Il gère en outre 16 aéroports en Chine et prévoit de racheter 30% de celui de Rio de Janeiro et 82,5% de celui de Francfort-Hahn. Ces deux dernières années, il a déboursé 12,6 milliards de dollars pour acquérir la société de leasing d’avions de l’américaine CIT Group et son homologue irlandaise Avolon Holdings. Les rachats de Gategroup, Swissport, SR Technics et Dufry sont venus compléter cet empire.
«Les consommateurs Chinois voyagent de plus en plus, note Christophe Laborde, un analyste chez Bordier & Cie qui suit Dufry. Effectuer des acquisitions à l’étranger, dans le domaine du tourisme, permet donc de les suivre là où ils dépensent leur argent.» Pour Dufry, «cela représente une opportunité de se renforcer sur le marché asiatique, notamment en Chine, où il dispose de faibles parts de marché», relève Matthias Desmarais, un analyste qui suit la firme chez Oddo.
Premier actionnaire de Deutsche Bank
Mais ces rachats n’ont pas suffi à assouvir l’appétit de Chen Feng. «Depuis cinq ans, il s’est mis à investir dans des domaines autres que le tourisme, comme la finance ou l’immobilier», souligne Edward Tse.
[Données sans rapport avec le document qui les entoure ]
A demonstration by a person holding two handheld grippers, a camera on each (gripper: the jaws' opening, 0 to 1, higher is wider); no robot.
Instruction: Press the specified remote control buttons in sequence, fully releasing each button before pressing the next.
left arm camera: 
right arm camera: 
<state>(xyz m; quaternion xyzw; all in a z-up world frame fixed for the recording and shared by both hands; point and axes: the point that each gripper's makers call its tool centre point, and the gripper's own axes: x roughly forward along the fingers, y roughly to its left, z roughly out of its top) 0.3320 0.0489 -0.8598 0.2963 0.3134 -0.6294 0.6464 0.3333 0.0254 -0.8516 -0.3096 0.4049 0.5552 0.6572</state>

Début mai, HNA Group est devenu le principal actionnaire de Deutsche Bank. Il a également racheté la firme d’investissement américaine SkyBridge Capital et le groupe de tech Ingram Micro.
Il possède en outre des gratteciel à New York et à San Francisco, ainsi que le site de l’ancien aéroport de Hongkong, qui va être transformé en appartements de luxe. La firme, qui emploie 410000 personnes, pèse désormais 1000 milliards de yuans (141 milliards de francs). Elle a généré 600 milliards de yuans (85 milliards de francs) de revenus en 2016. Cette année, elle fera son entrée dans le classement des 100 plus grandes entreprises au monde.
Octrois de prêts opaques
En Chine, on s’interroge sur l’origine des fonds qui ont permis ce shopping compulsif. «Cela manque singulièrement de transparence, estime Edward Tse. HNA Group a obtenu des prêts importants de la part des banques chinoises sans que l’on sache comment et à quelles conditions.» Au total, ces établissements financiers lui ont fourni 60 milliards de dollars, le genre de somme normalement réservée aux entreprises d’Etat.
Dans l’Empire du Milieu, certains pensent que le conglomérat serait davantage lié au gouvernement qu’il ne veut l’admettre. Guo Wengui, un milliardaire chinois en fuite, a récemment affirmé que des membres de la famille de Wang Qishan, l’un des leaders du parti communiste, auraient des parts dans la firme. Ce printemps, une série d’articles critiques sur HNA Group, publiés sur les sites de divers médias chinois, ont mystérieusement disparu quelques jours plus tard, victimes de la censure étatique.